__Instructions for the task__. A faithful, complete transcription of the listing is required.

__Raw data__.

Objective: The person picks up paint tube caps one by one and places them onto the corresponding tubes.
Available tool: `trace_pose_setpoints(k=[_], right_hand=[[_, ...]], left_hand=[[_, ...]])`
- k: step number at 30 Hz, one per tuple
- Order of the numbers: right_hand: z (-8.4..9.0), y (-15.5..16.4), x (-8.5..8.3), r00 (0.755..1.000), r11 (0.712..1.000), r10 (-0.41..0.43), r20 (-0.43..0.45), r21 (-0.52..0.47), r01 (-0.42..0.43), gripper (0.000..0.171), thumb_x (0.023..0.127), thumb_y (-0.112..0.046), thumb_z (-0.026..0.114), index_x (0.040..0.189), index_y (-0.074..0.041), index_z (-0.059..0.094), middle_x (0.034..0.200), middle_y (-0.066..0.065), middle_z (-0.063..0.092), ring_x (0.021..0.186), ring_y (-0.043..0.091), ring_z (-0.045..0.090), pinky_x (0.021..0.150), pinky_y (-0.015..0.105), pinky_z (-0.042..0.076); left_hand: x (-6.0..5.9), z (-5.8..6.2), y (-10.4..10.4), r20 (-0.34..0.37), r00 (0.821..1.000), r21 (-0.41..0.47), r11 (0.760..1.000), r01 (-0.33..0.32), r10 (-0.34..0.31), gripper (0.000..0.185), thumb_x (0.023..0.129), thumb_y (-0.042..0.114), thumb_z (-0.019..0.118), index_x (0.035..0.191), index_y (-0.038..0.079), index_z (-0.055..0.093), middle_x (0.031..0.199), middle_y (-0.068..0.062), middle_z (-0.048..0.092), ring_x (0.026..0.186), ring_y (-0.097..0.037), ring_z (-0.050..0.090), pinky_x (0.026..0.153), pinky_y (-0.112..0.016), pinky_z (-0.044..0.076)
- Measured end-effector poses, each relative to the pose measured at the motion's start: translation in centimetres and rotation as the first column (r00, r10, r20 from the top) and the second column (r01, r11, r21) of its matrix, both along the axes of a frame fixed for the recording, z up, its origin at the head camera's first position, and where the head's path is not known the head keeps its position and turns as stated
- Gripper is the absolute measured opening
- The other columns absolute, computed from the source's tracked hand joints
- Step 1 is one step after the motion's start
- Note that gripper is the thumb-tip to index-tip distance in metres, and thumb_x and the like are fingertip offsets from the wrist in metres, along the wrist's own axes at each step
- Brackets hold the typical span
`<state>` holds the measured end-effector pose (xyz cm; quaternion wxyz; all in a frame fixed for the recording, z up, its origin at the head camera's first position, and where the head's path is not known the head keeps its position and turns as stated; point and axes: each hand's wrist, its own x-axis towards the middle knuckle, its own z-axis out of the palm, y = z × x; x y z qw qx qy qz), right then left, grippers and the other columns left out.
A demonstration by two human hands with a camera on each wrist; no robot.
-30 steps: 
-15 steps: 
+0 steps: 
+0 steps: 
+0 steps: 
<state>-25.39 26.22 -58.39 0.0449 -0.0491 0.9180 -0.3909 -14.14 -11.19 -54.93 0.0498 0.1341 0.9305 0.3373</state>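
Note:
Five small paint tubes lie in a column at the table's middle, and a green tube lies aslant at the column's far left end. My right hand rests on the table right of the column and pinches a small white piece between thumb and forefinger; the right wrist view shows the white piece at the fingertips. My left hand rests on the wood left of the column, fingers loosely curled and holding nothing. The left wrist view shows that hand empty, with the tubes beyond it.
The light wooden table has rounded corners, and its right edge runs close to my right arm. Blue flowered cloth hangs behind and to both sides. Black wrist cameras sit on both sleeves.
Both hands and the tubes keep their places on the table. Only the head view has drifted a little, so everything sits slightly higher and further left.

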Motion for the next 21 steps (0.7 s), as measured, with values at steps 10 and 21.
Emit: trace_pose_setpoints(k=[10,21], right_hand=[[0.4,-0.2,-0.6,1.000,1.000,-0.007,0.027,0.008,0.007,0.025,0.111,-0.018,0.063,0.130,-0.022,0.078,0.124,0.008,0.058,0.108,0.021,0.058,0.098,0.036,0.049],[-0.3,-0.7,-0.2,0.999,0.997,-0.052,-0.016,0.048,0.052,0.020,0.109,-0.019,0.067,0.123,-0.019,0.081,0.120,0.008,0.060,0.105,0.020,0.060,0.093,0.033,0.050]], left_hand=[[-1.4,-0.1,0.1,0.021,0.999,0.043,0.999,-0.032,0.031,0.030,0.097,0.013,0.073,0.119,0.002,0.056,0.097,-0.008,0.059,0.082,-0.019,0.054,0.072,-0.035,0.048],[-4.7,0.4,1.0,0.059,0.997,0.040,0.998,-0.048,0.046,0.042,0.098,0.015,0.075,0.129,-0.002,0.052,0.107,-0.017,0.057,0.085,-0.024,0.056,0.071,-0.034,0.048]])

__Answer box__.
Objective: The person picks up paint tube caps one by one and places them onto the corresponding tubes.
Available tool: `trace_pose_setpoints(k=[_], right_hand=[[_, ...]], left_hand=[[_, ...]])`
- k: step number at 30 Hz, one per tuple
- Order of the numbers: right_hand: z (-8.4..9.0), y (-15.5..16.4), x (-8.5..8.3), r00 (0.755..1.000), r11 (0.712..1.000), r10 (-0.41..0.43), r20 (-0.43..0.45), r21 (-0.52..0.47), r01 (-0.42..0.43), gripper (0.000..0.171), thumb_x (0.023..0.127), thumb_y (-0.112..0.046), thumb_z (-0.026..0.114), index_x (0.040..0.189), index_y (-0.074..0.041), index_z (-0.059..0.094), middle_x (0.034..0.200), middle_y (-0.066..0.065), middle_z (-0.063..0.092), ring_x (0.021..0.186), ring_y (-0.043..0.091), ring_z (-0.045..0.090), pinky_x (0.021..0.150), pinky_y (-0.015..0.105), pinky_z (-0.042..0.076); left_hand: x (-6.0..5.9), z (-5.8..6.2), y (-10.4..10.4), r20 (-0.34..0.37), r00 (0.821..1.000), r21 (-0.41..0.47), r11 (0.760..1.000), r01 (-0.33..0.32), r10 (-0.34..0.31), gripper (0.000..0.185), thumb_x (0.023..0.129), thumb_y (-0.042..0.114), thumb_z (-0.019..0.118), index_x (0.035..0.191), index_y (-0.038..0.079), index_z (-0.055..0.093), middle_x (0.031..0.199), middle_y (-0.068..0.062), middle_z (-0.048..0.092), ring_x (0.026..0.186), ring_y (-0.097..0.037), ring_z (-0.050..0.090), pinky_x (0.026..0.153), pinky_y (-0.112..0.016), pinky_z (-0.044..0.076)
- Measured end-effector poses, each relative to the pose measured at the motion's start: translation in centimetres and rotation as the first column (r00, r10, r20 from the top) and the second column (r01, r11, r21) of its matrix, both along the axes of a frame fixed for the recording, z up, its origin at the head camera's first position, and where the head's path is not known the head keeps its position and turns as stated
- Gripper is the absolute measured opening
- The other columns absolute, computed from the source's tracked hand joints
- Step 1 is one step after the motion's start
- Note that gripper is the thumb-tip to index-tip distance in metres, and thumb_x and the like are fingertip offsets from the wrist in metres, along the wrist's own axes at each step
- Brackets hold the typical span
`<state>` holds the measured end-effector pose (xyz cm; quaternion wxyz; all in a frame fixed for the recording, z up, its origin at the head camera's first position, and where the head's path is not known the head keeps its position and turns as stated; point and axes: each hand's wrist, its own x-axis towards the middle knuckle, its own z-axis out of the palm, y = z × x; x y z qw qx qy qz), right then left, grippers and the other columns left out.
A demonstration by two human hands with a camera on each wrist; no robot.
-30 steps: 
-15 steps: 
+0 steps: 
+0 steps: 
+0 steps: 
<state>-25.39 26.22 -58.39 0.0449 -0.0491 0.9180 -0.3909 -14.14 -11.19 -54.93 0.0498 0.1341 0.9305 0.3373</state>
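Note:
Five small paint tubes lie in a column at the table's middle, and a green tube lies aslant at the column's far left end. My right hand rests on the table right of the column and pinches a small white piece between thumb and forefinger; the right wrist view shows the white piece at the fingertips. My left hand rests on the wood left of the column, fingers loosely curled and holding nothing. The left wrist view shows that hand empty, with the tubes beyond it.
The light wooden table has rounded corners, and its right edge runs close to my right arm. Blue flowered cloth hangs behind and to both sides. Black wrist cameras sit on both sleeves.
Both hands and the tubes keep their places on the table. Only the head view has drifted a little, so everything sits slightly higher and further left.
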
Motion for the next 21 steps (0.7 s), as measured, with values at steps 10 and 21.
Emit: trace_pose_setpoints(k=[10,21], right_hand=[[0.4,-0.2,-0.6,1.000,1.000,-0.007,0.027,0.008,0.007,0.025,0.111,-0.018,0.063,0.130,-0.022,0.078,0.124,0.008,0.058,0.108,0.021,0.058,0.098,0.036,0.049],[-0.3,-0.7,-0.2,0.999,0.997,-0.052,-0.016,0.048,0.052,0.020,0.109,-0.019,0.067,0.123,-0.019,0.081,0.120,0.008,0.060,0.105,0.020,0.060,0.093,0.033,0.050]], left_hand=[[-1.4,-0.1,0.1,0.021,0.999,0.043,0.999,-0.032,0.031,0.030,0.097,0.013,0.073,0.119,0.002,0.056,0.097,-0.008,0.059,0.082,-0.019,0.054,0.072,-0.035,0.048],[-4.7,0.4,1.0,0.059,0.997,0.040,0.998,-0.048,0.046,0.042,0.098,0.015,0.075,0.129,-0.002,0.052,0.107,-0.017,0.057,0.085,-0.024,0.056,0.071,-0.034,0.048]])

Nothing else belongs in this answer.